Pandas DataFrame

Pandas `DataFrame`#

Learning Objectives

Questions:

What is a Pandas DataFrame?
How is a DataFrame used to manage and manipulate data?

Objectives:

Understand the structure and purpose of a DataFrame.
Create a DataFrame from lists.
Perform basic DataFrame manipulations, such as renaming columns and transposing data.
Understand the structure and purpose of a Pandas Series.
Append Series as columns to an existing DataFrame and create new columns based on existing data.

Import Pandas#

# This line imports the pandas library and aliases it as 'pd'.

import pandas as pd

Why pandas as pd?

Aliasing pandas as pd is a widely adopted convention that simplifies the syntax for accessing its functionalities.
After this statement, you can use pd to access all the functionalities provided by the pandas library.

Pandas data table representation#

Representation of a Pandas DataFrame

A DataFrame is a two-dimensional data structure in the Pandas library, designed to hold and manage data efficiently.
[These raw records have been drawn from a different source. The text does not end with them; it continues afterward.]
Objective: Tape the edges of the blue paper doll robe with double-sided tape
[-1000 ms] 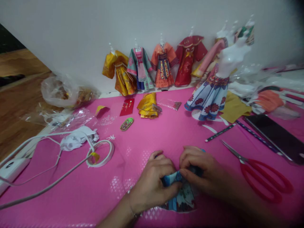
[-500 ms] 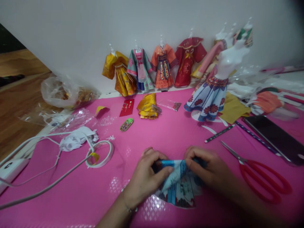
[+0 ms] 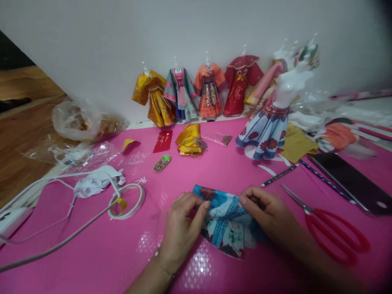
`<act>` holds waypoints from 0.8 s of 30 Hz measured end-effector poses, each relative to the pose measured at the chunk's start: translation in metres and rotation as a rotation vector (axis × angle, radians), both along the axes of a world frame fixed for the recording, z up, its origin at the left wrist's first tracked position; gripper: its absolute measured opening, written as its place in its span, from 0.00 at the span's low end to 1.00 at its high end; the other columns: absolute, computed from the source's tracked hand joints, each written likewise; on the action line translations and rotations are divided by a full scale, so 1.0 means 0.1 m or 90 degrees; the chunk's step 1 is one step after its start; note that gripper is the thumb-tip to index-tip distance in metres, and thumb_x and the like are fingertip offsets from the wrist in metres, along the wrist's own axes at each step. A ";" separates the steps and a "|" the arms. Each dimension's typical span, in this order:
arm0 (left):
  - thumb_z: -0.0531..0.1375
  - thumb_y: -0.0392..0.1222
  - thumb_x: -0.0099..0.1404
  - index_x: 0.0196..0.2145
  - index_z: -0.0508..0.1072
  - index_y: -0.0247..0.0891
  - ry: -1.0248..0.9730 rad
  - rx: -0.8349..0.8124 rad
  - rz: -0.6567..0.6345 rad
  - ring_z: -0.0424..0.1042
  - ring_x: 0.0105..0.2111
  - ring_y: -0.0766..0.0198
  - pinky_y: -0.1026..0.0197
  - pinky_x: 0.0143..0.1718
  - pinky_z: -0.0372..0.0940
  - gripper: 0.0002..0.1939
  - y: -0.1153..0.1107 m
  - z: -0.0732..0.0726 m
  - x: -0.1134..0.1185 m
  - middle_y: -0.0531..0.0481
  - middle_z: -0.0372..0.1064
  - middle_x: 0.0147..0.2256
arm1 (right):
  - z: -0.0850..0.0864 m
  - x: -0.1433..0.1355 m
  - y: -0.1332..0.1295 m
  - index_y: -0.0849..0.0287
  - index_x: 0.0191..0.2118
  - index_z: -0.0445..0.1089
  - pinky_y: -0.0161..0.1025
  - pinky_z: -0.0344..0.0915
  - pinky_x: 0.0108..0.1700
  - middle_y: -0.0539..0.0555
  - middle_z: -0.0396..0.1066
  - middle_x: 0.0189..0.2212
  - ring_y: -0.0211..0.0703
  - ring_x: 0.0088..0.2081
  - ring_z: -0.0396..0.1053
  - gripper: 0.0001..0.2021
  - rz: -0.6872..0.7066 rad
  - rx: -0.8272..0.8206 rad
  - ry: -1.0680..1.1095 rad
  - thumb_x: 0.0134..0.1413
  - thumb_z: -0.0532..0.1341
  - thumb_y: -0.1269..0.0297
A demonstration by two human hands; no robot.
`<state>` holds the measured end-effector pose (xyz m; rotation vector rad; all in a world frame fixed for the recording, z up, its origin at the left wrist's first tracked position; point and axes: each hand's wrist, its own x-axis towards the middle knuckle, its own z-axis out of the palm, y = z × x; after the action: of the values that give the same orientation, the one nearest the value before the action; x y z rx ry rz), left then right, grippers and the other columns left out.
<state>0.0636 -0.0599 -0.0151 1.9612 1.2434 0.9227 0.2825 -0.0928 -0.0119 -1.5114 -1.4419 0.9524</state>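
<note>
Between my hands is a piece of patterned fabric [image 3: 226, 220] in blue and white, with floral prints and blue bands. My left hand [image 3: 183, 224] pinches its left side between thumb and fingers. At the upper right edge, my right hand [image 3: 266, 208] grips it the same way, with its lower fingers partly hidden. The cloth hangs or lies low over the pink tabletop [image 3: 101, 253]. Farther back on the right, a white doll form [image 3: 290, 85] wears a white skirt with red flowers and a blue hem [image 3: 265, 132].
Red-handled scissors [image 3: 337, 234], dark pencils [image 3: 280, 175] and a phone [image 3: 352, 183] lie right. Left are a tape roll [image 3: 139, 202], a cable [image 3: 70, 228] and plastic bags [image 3: 79, 118]. Folded yellow fabric [image 3: 190, 141] and several dressed doll forms [image 3: 210, 90] are at the back.
The fabric's upper edge has been opened out upward and left, showing a red flower print on blue. My left hand has shifted slightly left; the whole view has tilted a little.
</note>
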 end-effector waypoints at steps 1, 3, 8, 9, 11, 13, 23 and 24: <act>0.57 0.42 0.71 0.25 0.68 0.39 0.015 -0.010 -0.010 0.64 0.30 0.59 0.57 0.35 0.56 0.15 -0.01 0.00 0.01 0.52 0.66 0.26 | 0.01 0.00 0.00 0.55 0.27 0.67 0.35 0.55 0.25 0.45 0.59 0.21 0.38 0.23 0.58 0.13 0.001 -0.003 0.009 0.60 0.57 0.56; 0.57 0.43 0.72 0.25 0.69 0.39 0.038 -0.033 -0.028 0.63 0.31 0.58 0.56 0.36 0.54 0.16 -0.01 0.01 0.02 0.51 0.66 0.26 | 0.02 0.00 0.01 0.55 0.27 0.66 0.34 0.55 0.24 0.45 0.58 0.21 0.37 0.23 0.57 0.13 0.006 -0.008 0.028 0.59 0.57 0.55; 0.59 0.45 0.70 0.26 0.71 0.39 0.016 -0.125 -0.071 0.64 0.34 0.56 0.55 0.38 0.54 0.14 -0.02 0.01 0.05 0.49 0.68 0.29 | 0.02 0.00 -0.01 0.56 0.28 0.66 0.33 0.55 0.24 0.45 0.58 0.21 0.37 0.23 0.57 0.14 0.012 -0.024 0.078 0.61 0.57 0.54; 0.60 0.46 0.69 0.26 0.71 0.39 -0.004 -0.152 -0.077 0.64 0.34 0.57 0.56 0.38 0.55 0.14 -0.03 0.01 0.06 0.50 0.67 0.29 | 0.02 0.01 -0.02 0.56 0.28 0.66 0.33 0.55 0.24 0.45 0.59 0.22 0.36 0.23 0.57 0.14 0.012 -0.026 0.087 0.61 0.57 0.54; 0.62 0.48 0.66 0.24 0.69 0.39 -0.059 -0.215 -0.083 0.64 0.32 0.59 0.58 0.35 0.56 0.16 -0.04 -0.01 0.07 0.51 0.65 0.27 | 0.00 0.01 -0.03 0.56 0.29 0.67 0.33 0.55 0.24 0.45 0.59 0.22 0.36 0.23 0.58 0.14 0.009 -0.028 0.102 0.61 0.58 0.53; 0.63 0.51 0.64 0.23 0.67 0.39 -0.132 -0.294 -0.083 0.62 0.28 0.63 0.61 0.30 0.56 0.18 -0.04 -0.03 0.08 0.53 0.62 0.25 | -0.01 0.01 -0.04 0.56 0.29 0.67 0.32 0.55 0.23 0.45 0.60 0.22 0.36 0.23 0.58 0.14 0.004 -0.029 0.113 0.61 0.58 0.53; 0.70 0.60 0.54 0.34 0.78 0.32 -0.395 -0.665 -0.171 0.69 0.25 0.66 0.64 0.29 0.64 0.25 -0.04 -0.03 0.05 0.48 0.73 0.28 | 0.01 -0.01 -0.05 0.56 0.28 0.70 0.33 0.60 0.24 0.47 0.67 0.21 0.38 0.23 0.65 0.13 -0.012 -0.017 0.127 0.58 0.63 0.54; 0.71 0.60 0.54 0.34 0.79 0.32 -0.404 -0.686 -0.185 0.69 0.25 0.66 0.64 0.29 0.64 0.25 -0.06 -0.04 0.06 0.47 0.73 0.28 | 0.00 -0.01 -0.06 0.56 0.28 0.71 0.33 0.61 0.24 0.47 0.68 0.21 0.38 0.23 0.66 0.13 -0.008 -0.021 0.130 0.58 0.63 0.53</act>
<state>0.0696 -0.0657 -0.0192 0.8485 0.7671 0.4714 0.2813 -0.0984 -0.0116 -1.4004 -1.2748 1.0949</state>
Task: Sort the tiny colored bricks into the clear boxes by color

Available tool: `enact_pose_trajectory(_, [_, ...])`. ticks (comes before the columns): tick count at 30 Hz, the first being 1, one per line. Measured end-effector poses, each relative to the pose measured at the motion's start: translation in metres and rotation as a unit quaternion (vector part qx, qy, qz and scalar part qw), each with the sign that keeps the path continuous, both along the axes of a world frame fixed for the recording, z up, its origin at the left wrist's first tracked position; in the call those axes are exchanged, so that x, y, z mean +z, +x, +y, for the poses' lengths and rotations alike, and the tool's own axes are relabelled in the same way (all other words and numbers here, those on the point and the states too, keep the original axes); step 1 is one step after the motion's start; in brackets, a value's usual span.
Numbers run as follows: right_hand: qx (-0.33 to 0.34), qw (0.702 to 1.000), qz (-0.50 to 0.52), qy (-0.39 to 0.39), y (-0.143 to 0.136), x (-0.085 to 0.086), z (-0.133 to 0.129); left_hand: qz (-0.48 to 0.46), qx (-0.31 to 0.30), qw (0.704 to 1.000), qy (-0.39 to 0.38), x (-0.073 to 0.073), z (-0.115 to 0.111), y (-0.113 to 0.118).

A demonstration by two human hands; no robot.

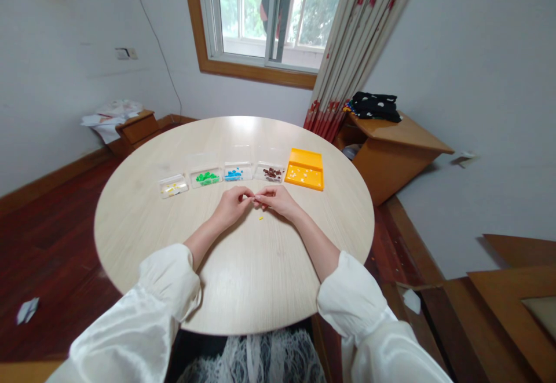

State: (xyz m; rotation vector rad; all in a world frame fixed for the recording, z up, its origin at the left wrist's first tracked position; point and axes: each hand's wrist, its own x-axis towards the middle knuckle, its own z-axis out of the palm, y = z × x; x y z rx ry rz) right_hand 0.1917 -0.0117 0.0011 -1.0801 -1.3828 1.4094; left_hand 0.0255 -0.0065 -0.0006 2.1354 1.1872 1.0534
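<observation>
My left hand (235, 204) and my right hand (278, 200) meet fingertip to fingertip above the middle of the round table (252, 278). Both are closed in a pinch, and whatever lies between the fingers is too small to make out. Just below them on the tabletop lies a small yellow piece (261, 218). Beyond my hands stand clear boxes in a row: one with yellow and white pieces (174, 188), one with green pieces (207, 178), one with blue pieces (233, 174) and one with brown pieces (273, 174). An orange box (306, 152) at the right holds small white pieces.
Behind the table is a window with a curtain (343, 41). A wooden cabinet (399, 145) with dark folded cloth (376, 106) stands at the right, and a small wooden stand (138, 129) with papers at the left. Wooden furniture (512, 296) fills the lower right.
</observation>
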Motion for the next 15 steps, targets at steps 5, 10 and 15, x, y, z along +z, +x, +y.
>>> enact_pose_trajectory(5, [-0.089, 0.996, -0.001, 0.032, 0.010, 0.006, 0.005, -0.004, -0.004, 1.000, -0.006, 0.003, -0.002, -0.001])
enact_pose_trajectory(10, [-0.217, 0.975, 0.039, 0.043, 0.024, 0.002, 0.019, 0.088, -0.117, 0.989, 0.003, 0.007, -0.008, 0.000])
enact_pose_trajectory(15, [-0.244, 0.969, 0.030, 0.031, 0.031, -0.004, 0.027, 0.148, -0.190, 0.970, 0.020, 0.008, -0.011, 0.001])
It organizes data into labeled columns and rows, allowing you to store various types of data, such as numbers, text, and categorical values, all within the same structure.

Creating our first `DataFrame`#

We start by creating three lists of equal length (i.e., containing the same amount of elements).
These lists will be used as columns for a DataFrame, with each list representing a column and each element within the list representing a row in that column.

# Create three lists named 'name', 'age', and 'sex'.

name = ["Braund", "Allen", "Bonnel"]
age = [22, 35, 58]
sex = ["male", "male", "female"]

We use lists name, age, and sex to fill in the columns.
Each list corresponds to a column in the DataFrame.
Name, Age, and Sex are the titles of these columns.

# Create a DataFrame named 'df' based on three lists.

df = pd.DataFrame({'Name': name, 'Age': age, 'Sex': sex})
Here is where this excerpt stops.